In Michigan, more than 50 percent of SNAP households with at least one working-age, non-disabled adult are receiving income from work. More than 80 percent worked in the year prior to or go back to work the year after receiving SNAP. The rates are even higher for families with children – more than 60 percent work while receiving SNAP and almost 90 percent work in the prior or subsequent year. SNAP helps both low-wage workers and those who are between jobs. A recent report by the Washington-based Center on Budget and Policy Priorities shows the size of SNAP grows when jobs are scarce and shrinks somewhat after the job market improves. https://www.cbpp.org/cms/index.cfm?fa=view&id=3996
Some GOP lawmakers have met to discuss how to downsize the program with one approach being a proposal by Rep.

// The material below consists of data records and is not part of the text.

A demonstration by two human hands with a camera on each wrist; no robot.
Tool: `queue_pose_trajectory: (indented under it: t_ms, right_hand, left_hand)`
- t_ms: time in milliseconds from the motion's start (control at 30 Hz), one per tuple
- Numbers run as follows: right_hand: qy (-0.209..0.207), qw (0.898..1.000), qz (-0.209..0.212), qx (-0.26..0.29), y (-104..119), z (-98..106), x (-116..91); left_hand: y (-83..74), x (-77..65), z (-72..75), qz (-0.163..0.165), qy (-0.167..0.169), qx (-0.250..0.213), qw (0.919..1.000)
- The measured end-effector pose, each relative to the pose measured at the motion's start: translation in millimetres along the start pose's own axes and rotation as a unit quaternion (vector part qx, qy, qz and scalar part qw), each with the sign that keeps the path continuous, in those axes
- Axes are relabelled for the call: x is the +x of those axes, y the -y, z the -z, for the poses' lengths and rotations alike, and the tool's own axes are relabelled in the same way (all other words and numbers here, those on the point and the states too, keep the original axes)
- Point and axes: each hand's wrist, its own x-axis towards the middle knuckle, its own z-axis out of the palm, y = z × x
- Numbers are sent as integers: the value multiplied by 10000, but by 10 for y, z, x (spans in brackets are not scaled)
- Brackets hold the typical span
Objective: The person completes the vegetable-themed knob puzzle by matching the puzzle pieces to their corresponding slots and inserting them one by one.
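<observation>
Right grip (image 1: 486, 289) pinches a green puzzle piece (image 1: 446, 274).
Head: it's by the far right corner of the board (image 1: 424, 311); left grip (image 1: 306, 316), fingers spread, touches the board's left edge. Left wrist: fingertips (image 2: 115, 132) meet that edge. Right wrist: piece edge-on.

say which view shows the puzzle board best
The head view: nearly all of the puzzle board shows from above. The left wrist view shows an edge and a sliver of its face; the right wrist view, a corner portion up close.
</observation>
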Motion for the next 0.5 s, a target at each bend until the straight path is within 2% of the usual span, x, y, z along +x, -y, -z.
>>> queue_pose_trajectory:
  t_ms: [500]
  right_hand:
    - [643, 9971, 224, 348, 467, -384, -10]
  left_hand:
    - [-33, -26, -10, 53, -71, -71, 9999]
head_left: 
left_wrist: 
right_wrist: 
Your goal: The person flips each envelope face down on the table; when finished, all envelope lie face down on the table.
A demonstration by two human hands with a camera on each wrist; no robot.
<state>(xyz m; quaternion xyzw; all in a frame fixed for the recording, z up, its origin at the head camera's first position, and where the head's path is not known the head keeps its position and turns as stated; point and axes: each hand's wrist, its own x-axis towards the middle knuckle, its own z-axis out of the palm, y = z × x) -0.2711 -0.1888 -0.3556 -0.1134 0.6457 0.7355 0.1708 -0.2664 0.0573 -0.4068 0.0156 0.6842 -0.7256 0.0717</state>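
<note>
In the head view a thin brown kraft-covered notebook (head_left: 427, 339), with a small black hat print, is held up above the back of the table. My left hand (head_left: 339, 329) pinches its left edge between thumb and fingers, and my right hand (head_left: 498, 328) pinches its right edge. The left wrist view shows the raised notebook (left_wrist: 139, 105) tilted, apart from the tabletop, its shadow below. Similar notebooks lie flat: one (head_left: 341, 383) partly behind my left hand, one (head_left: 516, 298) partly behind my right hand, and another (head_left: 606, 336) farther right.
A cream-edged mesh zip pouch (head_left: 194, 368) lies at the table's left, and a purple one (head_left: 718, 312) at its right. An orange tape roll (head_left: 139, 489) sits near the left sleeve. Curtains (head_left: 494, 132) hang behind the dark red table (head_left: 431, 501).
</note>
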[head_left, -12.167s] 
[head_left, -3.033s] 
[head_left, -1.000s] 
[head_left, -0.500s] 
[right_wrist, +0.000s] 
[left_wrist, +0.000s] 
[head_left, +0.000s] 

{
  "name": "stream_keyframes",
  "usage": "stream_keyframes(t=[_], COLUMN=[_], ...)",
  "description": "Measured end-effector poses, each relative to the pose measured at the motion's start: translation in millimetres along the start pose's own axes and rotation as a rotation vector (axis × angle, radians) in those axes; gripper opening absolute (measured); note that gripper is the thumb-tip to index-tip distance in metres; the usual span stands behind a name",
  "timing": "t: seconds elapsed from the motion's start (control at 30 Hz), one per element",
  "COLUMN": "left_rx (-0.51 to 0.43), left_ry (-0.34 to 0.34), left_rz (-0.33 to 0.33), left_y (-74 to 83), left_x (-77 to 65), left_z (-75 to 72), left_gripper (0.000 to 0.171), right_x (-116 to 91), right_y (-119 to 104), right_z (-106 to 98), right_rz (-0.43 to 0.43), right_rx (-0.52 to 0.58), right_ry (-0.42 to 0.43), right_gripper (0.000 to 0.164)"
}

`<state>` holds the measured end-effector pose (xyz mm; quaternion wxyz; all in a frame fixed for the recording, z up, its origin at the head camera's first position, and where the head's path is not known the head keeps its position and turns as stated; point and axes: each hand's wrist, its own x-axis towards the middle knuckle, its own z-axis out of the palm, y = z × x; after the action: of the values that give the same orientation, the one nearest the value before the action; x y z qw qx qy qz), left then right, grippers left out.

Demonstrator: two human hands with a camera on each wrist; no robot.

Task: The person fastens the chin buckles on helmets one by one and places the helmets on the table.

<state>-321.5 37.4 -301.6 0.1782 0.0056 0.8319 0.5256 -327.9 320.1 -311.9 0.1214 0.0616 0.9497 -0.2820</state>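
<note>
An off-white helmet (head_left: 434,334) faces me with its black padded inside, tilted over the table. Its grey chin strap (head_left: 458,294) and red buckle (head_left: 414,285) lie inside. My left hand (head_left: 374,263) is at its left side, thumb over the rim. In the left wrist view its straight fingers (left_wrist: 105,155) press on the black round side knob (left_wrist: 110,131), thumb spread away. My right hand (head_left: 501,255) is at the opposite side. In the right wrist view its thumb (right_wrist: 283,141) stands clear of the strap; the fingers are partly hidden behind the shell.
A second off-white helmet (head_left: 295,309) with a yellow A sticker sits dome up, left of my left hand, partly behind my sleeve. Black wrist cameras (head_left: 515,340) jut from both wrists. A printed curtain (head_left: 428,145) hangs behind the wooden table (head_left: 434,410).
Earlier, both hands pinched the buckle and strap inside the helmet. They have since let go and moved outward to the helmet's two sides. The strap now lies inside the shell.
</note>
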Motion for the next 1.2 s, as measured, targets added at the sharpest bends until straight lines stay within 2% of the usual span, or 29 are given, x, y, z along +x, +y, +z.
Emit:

Steve Southerland (R-FL) that would allow individual states to test new work requirements. During the debate over the combined farm bill that was eventually defeated, the House approved the Southerland amendment. A more far-reaching amendment that would have cut $3 billion a year from the program and imposed new work rules was rejected.
“It doesn’t make sense for Congress to be spending a lot of taxpayer money creating and administering new work rules and the related red tape when most of the people on the program already are working, soon to return to work, or have shown themselves unable to work,” says Stangl.